Рядом берег, родной и твердый, а не угроза удариться в танкер с нефтепродуктами. Вставай теперь с пола, вздохни полной грудью, живи!

– А чего мы заглохли? – задумался капитан.

Другие кряхтели, давая понять, что живы. Стараясь лишнего под руку не говорить, поднимались с пола.

– Не должен был глохнуть, не "Жигули". Винт должен крутиться. И свет? А свет почему пропал?

Засветили спичку.

Топчаны и стол, табуреты, вся мебель, и шкаф – все сбито в полете! Хлам один, рухлядь…

– Мужики, да вы что? – простонал капитан, – Вы что натворили!

– Так вместе летели, все… – возразил в темноте Пауткин.

– На меня намек, да?

– И Ваня летел вместе с нами…

– Борзота, мужики, ох вы борзота! И я, значит…

– Ну, да…

– Аккумуляторы, видно, – подумал вслух Ваня, – от удара сместило. Но свет можно сделать.
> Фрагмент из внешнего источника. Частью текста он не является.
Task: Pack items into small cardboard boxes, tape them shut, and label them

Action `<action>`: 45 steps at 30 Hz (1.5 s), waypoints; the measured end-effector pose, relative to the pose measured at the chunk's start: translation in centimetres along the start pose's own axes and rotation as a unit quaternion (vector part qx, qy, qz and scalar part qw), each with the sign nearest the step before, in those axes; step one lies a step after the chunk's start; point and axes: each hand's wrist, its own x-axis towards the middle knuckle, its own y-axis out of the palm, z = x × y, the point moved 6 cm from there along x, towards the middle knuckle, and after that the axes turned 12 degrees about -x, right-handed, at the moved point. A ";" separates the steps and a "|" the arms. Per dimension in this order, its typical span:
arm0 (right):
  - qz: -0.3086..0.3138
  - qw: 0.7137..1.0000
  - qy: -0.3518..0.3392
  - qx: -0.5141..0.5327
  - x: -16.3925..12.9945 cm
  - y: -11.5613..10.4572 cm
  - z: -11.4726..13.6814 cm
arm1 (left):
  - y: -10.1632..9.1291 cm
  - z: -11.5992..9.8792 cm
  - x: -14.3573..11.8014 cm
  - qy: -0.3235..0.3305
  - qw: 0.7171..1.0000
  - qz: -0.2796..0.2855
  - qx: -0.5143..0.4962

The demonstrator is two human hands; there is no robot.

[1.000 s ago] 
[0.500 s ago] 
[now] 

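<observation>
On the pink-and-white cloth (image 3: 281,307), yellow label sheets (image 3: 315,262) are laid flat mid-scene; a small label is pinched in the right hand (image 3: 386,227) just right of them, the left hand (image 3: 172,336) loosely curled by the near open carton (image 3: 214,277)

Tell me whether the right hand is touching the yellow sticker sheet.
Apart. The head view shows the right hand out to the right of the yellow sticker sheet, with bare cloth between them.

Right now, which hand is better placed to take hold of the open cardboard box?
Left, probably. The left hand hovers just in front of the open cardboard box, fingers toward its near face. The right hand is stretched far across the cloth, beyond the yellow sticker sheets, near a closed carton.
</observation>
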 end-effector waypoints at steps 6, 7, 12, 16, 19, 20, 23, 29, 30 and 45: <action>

– И обшивку, – опять простонал Адольф, – об камень погнули!

Тьма зловещая смутно предостерегала, что кажется, это не все.

– Да, Адольф, ничего. Сейчас все пойдем наверх – всё починим.

– Какие дела? Да конечно починим!

– Крышку заклинило, дядя Адольф! – доложил из-под люка Ваня.

Адольф схватился за голову, потому что подумал: "А как же он улетел? Значит, вынес стекло лобовое!"

Он осел и сказал тихим голосом:

– Полундрец, мужики! Приехали! Все! – и уточнил, -Вода!

Впереди, в месте удара о камень, под ногами журчала вода. Начинала плавать сбитая на пол мебель. Носовая часть медленно погружалась в воду.

Мужики, пучком, снова под крышку люка и дружно, плечом к плечу, стали гнуть ее вверх. Крышка не поддавалась. Неимоверная тяжесть сверху, снаружи, прибила люк. И упереться с лестницы, шириной чуть больше метра, всем скопом, мужики не могли.

– Хана всем! – что еще мог сказать капитан.

– Тонем а, мужики?

Невидимый в темноте, за железом бортов, рокотал и шипел, набирая силу, ветер. Начинается шквал, в буйстве которого вырвется с неба первый осенний снег.

Все невзгоды, как сговорившись, в одну ночь решили свалиться и доконать группу этих людей.

Бездушна, горька действительность для людей, едва переживших ледяную купель в реке.

– Мы же, вроде как сели на дно – а чего же тонем-то??

– На скалу мы попали. А теперь садимся. И сядем до мачты. Захлебнуться нам хватит!

– Потемкин, какого ты! Ну, какого же хрена?! Ты же убил нас всех!

– Потемкина ты, – трезво, как перед смертью, сказал капитан Адольф, – не трогай! Он что вам сказал? Сказал то, что видел. А повелись мы сами! Кайло – я ему лично дал в руки … Вы же сами: "Сохатый плывет! Закуски – на всех!" Вот и хватило – как раз на всех! Все закусили?!

– Однако, тонуть, когда жить бы и жить!…

– Тонуть это лучше, чем в танкере задохнуться или сгореть!

– Вот успокоил, спасибо…

Ни у кого, никаких слов больше нет. Тьма погрузилась в полную тишину.